بسم الله الرحمن الرحيم
و الصلاة و السلام على أشرف المرسلين
و على اله و اصحابه أجمعين
Le jeûne : exotérique et ésotérique
L’islam n’a jamais été une religion qui s’occupe du côté extérieur de la pratique religieuse en délaissant son côté intérieur et spirituel. Aucune des lois de l’islam n’échappe à cette règle, porte t-elle sur les adorations ou sur les hudud ou mu’amalat. De ce fait, le jeûne ne saurait échapper à cette règle. Il contient une face extérieure que les savants du fiqh ont éclaircie. Mais il recèle aussi une face intérieure que seuls peuvent vivre les gens de la lumière et de la ma’rifah. Ces règles ont été édictées par Allah dans certains de ses versets à la profondeur étonnante.

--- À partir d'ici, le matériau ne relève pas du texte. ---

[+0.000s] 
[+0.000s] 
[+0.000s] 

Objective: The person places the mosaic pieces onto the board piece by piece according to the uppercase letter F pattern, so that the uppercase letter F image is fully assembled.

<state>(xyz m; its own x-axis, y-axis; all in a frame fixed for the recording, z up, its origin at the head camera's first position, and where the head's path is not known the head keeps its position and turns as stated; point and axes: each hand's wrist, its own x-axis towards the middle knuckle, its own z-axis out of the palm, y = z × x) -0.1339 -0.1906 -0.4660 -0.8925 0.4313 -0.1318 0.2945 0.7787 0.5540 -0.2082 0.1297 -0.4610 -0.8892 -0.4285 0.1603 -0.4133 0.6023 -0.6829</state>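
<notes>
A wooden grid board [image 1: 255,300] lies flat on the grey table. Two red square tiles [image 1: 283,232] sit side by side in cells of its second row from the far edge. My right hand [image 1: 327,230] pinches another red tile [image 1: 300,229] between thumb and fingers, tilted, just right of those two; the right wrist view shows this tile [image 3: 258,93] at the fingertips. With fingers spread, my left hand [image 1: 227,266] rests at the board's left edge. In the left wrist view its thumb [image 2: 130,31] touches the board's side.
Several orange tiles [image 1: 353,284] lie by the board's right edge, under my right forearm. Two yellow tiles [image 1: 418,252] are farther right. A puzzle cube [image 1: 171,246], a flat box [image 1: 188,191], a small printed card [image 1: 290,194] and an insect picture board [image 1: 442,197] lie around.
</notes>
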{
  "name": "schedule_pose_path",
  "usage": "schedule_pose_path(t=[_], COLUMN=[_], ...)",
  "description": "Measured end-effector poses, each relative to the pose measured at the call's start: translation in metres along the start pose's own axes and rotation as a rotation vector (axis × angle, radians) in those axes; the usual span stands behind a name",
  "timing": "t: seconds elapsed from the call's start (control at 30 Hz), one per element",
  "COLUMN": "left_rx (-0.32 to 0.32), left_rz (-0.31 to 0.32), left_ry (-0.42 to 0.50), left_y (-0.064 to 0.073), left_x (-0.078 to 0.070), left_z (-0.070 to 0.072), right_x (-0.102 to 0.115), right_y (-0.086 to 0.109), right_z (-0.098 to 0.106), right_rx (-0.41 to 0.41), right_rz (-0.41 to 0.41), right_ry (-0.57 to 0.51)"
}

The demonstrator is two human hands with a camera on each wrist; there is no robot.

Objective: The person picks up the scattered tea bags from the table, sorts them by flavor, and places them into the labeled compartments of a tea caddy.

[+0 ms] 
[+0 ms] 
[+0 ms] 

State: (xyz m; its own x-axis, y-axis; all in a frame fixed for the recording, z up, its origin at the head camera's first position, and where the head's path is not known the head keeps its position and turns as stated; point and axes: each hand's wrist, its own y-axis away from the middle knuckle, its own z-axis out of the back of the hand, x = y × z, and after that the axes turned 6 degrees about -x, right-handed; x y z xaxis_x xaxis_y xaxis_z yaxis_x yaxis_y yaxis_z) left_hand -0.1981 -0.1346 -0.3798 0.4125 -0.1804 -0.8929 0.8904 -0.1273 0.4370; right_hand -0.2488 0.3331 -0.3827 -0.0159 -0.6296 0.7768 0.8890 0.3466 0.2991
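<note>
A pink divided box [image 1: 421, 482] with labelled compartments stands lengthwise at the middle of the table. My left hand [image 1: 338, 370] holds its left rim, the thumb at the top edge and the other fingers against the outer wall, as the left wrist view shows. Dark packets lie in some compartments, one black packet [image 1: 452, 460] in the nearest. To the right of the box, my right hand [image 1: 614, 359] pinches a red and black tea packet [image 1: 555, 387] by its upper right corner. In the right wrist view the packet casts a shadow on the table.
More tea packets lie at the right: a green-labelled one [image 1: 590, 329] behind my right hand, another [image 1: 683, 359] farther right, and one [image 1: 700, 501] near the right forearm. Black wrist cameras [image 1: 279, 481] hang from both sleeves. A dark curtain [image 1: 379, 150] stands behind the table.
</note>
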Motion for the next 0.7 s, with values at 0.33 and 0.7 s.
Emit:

Il dit « Quiconque d’entre vous voit le mois, qu’il le jeûne ! ». Cette parole est éloquente dans le sens où deux questions peuvent découler d’elle. La première est celle de la vision de la lune. En effet, Allah dit « quiconque d’entre vous voit ». Le verbe utilisé ici est shahada. Or, la shahadah n’est valable qu’avec la vision avec l’œil nu, et ceci est le sens véritable du verbe. L’utilisation de ce mot est une indication claire que la vision de la lune, qui marque l’entrée ou la sortie du Mois de Ramadan, doit se faire avec la vision oculaire. Ad Dusuqi a dit « On n’établira pas l’apparition du croissant par le biais d’un astronome, même si sa parole semble véridique, contrairement à ce qu’ont dit certains shafi’is et ceci parce que l’ordre a été donné de démentir leur calcul et que ce calcul ne fait pas partie des voies acceptées par la shari’ah ». Certains savants ont rapporté un consensus à ce sujet.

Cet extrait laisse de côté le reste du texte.